Data under study
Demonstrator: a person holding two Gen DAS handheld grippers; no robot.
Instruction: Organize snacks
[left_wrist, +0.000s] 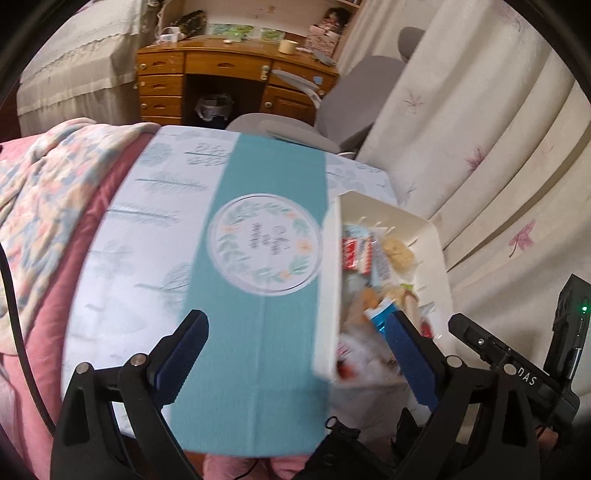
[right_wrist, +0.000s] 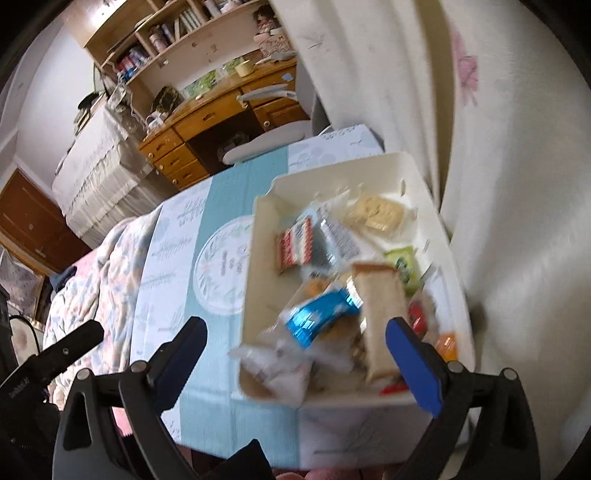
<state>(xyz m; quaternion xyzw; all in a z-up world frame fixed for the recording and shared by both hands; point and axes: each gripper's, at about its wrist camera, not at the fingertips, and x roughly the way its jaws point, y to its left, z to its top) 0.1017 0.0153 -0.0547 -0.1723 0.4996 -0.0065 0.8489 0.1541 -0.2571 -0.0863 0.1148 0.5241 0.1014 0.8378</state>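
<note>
Pictured: white snack tray (right_wrist: 424, 177) packed with wrapped snacks on patterned tabletop (left_wrist: 258, 350), long axis running away from both tongs. Right tongs (right_wrist: 295, 354) gaped empty over tray's near end; left tongs (left_wrist: 295, 347), likewise wide, straddled its left wall.

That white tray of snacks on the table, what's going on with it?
A person holds two grippers over the table. The white tray is filled with wrapped snacks, among them a blue foil pack and a red-and-white bar. The left gripper and right gripper are both open, holding nothing.
</note>
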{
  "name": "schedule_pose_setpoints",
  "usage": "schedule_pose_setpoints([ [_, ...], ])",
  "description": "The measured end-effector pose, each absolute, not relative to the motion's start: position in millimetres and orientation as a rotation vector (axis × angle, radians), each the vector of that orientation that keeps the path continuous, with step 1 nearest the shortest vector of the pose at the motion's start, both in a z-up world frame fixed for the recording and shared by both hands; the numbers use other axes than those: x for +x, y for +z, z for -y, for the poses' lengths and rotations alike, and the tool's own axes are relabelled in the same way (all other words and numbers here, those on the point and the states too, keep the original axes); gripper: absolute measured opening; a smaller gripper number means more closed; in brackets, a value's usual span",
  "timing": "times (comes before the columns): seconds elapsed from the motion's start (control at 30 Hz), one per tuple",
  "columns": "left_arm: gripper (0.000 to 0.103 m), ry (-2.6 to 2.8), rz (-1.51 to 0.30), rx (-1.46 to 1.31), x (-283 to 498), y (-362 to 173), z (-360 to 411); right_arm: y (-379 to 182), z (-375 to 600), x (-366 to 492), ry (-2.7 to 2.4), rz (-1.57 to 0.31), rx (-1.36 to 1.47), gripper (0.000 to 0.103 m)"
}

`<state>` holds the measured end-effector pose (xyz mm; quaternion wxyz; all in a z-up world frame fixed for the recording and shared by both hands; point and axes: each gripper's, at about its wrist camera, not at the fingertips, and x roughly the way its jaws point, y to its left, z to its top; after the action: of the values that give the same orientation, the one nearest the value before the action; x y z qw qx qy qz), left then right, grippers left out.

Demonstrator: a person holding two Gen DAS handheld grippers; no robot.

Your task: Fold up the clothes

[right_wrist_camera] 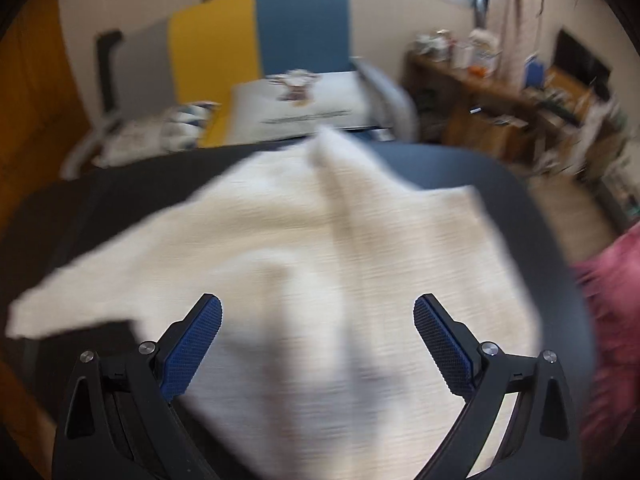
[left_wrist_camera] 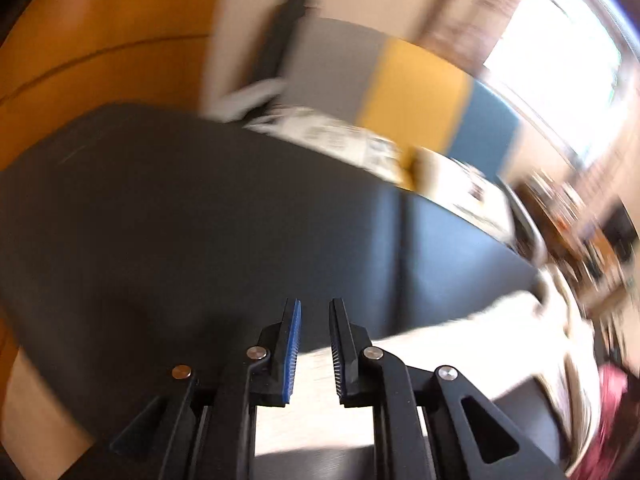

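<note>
A cream knitted garment [right_wrist_camera: 320, 240] lies spread and rumpled on a dark grey table [right_wrist_camera: 100, 192], with one fold raised at its far end. My right gripper [right_wrist_camera: 318, 300] hovers over the near part of it, jaws wide open, nothing between the blue pads. In the left wrist view the same garment [left_wrist_camera: 460, 340] shows as a pale strip at the lower right of the table [left_wrist_camera: 200, 200]. My left gripper [left_wrist_camera: 316, 304] hangs above the garment's left edge with a narrow gap between its jaws and nothing caught in it. Both views are motion-blurred.
A pink cloth [right_wrist_camera: 616, 300] lies off the table's right edge. Beyond the far edge stands a bed with printed pillows [right_wrist_camera: 304, 108] and grey, yellow and blue panels behind. A cluttered wooden desk [right_wrist_camera: 500, 100] stands at the right; an orange wooden door [left_wrist_camera: 100, 40] at the left.
</note>
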<state>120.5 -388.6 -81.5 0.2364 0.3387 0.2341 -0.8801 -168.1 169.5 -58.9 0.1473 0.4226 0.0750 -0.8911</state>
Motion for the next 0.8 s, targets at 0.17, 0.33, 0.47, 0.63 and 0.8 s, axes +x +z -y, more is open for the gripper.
schedule_pose_setpoints([
  [0.17,0.013,-2.670,-0.410,1.091,4.7,-83.7,314.9,-73.6,-163.8,-204.1,-2.625,-0.417,1.209,0.099],
  [0.33,0.013,-2.766,-0.428,1.256,-86.9,-103.7,256.0,-112.0,-138.0,-245.4,-2.652,-0.596,1.290,0.099],
  [0.47,0.014,-2.754,-0.441,1.353,-113.9,-129.6,227.9,-146.4,-143.2,-279.4,-2.651,-0.663,1.425,0.052],
  [0.63,0.014,-2.710,-0.358,1.455,-115.7,-159.1,205.2,-142.7,-168.9,-288.2,-2.659,-0.491,1.435,0.022],
  [0.8,0.014,-2.739,-0.296,1.429,-114.8,-165.7,198.4,-97.2,-195.7,-285.6,-2.774,-0.423,1.293,0.013],
])
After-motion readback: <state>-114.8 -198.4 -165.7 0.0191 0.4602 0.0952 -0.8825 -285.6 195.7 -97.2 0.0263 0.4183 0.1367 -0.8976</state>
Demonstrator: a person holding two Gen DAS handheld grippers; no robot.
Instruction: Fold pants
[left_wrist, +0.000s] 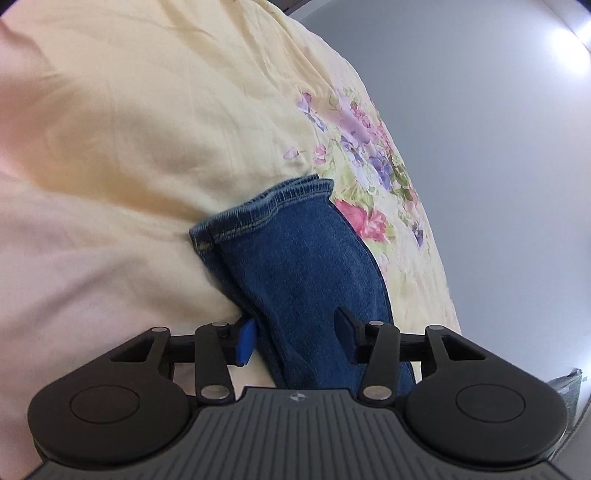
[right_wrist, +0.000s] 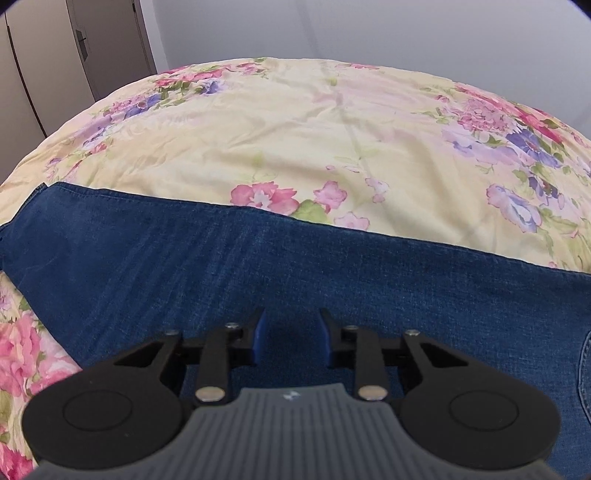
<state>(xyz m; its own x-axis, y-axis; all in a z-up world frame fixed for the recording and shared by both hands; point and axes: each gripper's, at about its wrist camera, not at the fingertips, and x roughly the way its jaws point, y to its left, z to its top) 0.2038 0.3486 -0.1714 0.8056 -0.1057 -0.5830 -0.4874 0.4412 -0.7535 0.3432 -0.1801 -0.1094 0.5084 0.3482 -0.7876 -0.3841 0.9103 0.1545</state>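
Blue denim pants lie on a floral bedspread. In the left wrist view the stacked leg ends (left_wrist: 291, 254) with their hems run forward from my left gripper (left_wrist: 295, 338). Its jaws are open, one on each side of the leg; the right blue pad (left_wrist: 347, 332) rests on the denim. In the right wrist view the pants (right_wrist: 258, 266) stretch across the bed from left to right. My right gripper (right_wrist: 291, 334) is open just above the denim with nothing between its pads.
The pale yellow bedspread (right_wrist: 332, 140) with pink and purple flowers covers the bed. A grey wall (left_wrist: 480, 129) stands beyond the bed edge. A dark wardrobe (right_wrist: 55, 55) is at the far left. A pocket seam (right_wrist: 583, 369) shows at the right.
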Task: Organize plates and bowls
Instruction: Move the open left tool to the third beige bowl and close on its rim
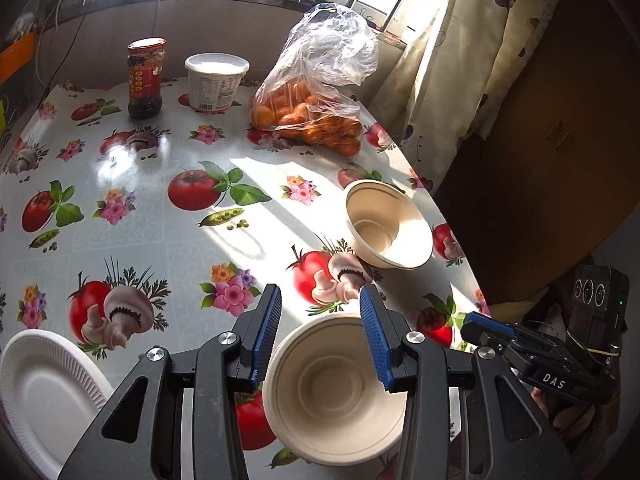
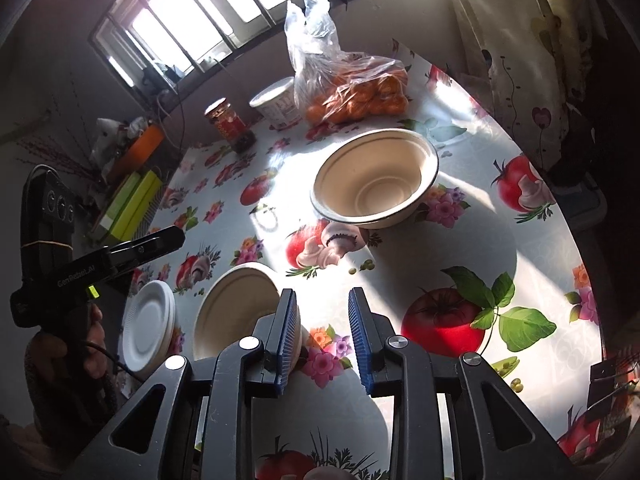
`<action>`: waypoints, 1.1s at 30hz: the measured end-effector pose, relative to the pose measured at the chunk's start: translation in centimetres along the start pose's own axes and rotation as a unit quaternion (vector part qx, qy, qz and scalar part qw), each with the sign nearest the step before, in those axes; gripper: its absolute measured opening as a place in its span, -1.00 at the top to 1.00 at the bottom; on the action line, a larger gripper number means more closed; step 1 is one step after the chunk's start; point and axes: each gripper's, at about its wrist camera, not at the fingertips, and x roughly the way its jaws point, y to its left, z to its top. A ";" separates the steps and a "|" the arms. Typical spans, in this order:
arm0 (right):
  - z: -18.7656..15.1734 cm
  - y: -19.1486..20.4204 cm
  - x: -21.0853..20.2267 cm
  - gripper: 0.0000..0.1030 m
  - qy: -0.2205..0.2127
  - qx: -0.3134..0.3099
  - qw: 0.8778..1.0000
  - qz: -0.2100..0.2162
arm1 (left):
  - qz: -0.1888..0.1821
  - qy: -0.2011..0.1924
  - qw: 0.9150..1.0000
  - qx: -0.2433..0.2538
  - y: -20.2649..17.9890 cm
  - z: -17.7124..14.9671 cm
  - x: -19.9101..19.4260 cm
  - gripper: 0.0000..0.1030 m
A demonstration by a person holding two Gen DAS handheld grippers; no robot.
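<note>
A beige paper bowl (image 1: pixel 336 388) (image 2: pixel 234 312) sits on the tomato-print table near its front edge. My left gripper (image 1: pixel 319 290) hangs open just above it; its right pad overlaps the bowl's inside in the picture, and nothing is pinched. In the right wrist view the left gripper (image 2: pixel 176 236) is up and left of that bowl. My right gripper (image 2: pixel 323 292) (image 1: pixel 470 320) is open just right of the bowl, with only tablecloth between its pads. A second beige bowl (image 1: pixel 388 224) (image 2: pixel 376 176) stands farther back. A stack of white plates (image 1: pixel 44 392) (image 2: pixel 150 328) lies at the left.
At the back stand a plastic bag of oranges (image 1: pixel 316 120), a white tub (image 1: pixel 216 80) and a dark sauce jar (image 1: pixel 146 80). The table's right edge (image 1: pixel 460 248) runs close to the far bowl, with a curtain (image 1: pixel 460 80) beyond. A hand (image 2: pixel 64 344) holds the left gripper.
</note>
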 end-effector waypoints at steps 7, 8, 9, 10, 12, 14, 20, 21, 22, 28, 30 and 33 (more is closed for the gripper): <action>2.5 -2.1 -1.9 0.48 -0.017 -0.007 0.999 -0.033 | 0.003 0.001 1.000 0.020 -1.6 2.0 1.3 0.18; 2.8 -2.4 -2.1 0.48 -0.020 -0.009 0.999 -0.038 | 0.005 0.000 1.000 0.024 -1.9 2.2 1.5 0.18; 3.1 -2.6 -2.3 0.47 -0.021 -0.013 0.999 -0.044 | 0.007 -0.001 1.000 0.029 -2.2 2.5 1.8 0.18; 3.4 -2.9 -2.3 0.46 -0.021 -0.016 0.998 -0.052 | 0.009 -0.001 0.999 0.031 -2.3 2.7 2.1 0.18; 4.0 -3.6 -2.1 0.43 -0.023 -0.018 0.997 -0.068 | 0.013 0.005 0.999 0.033 -2.7 3.1 3.0 0.18; 4.5 -4.2 -1.6 0.43 -0.021 -0.019 0.997 -0.076 | 0.017 0.011 0.999 0.035 -3.0 3.6 3.9 0.18; 6.0 -5.2 0.2 0.43 -0.015 -0.035 0.995 -0.097 | 0.029 0.027 0.998 0.038 -3.3 4.9 6.6 0.18; 6.3 -5.3 0.6 0.43 -0.012 -0.035 0.995 -0.095 | 0.031 0.029 0.998 0.043 -3.5 5.1 7.0 0.18; 6.6 -5.5 0.9 0.43 -0.010 -0.035 0.995 -0.096 | 0.033 0.033 0.998 0.048 -3.6 5.3 7.4 0.18; 7.9 -6.1 3.2 0.43 0.001 -0.030 0.995 -0.091 | 0.048 0.053 0.996 0.057 -4.0 6.2 9.9 0.18; 8.1 -6.1 4.1 0.43 0.008 -0.031 0.995 -0.091 | 0.054 0.060 0.995 0.053 -3.8 6.4 10.6 0.18; 8.3 -6.2 5.1 0.43 0.016 -0.031 0.995 -0.092 | 0.060 0.067 0.995 0.054 -3.8 6.6 11.4 0.18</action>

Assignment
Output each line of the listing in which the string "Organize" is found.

Answer space
Instruction: Organize snacks
Task: Organize plates and bowls

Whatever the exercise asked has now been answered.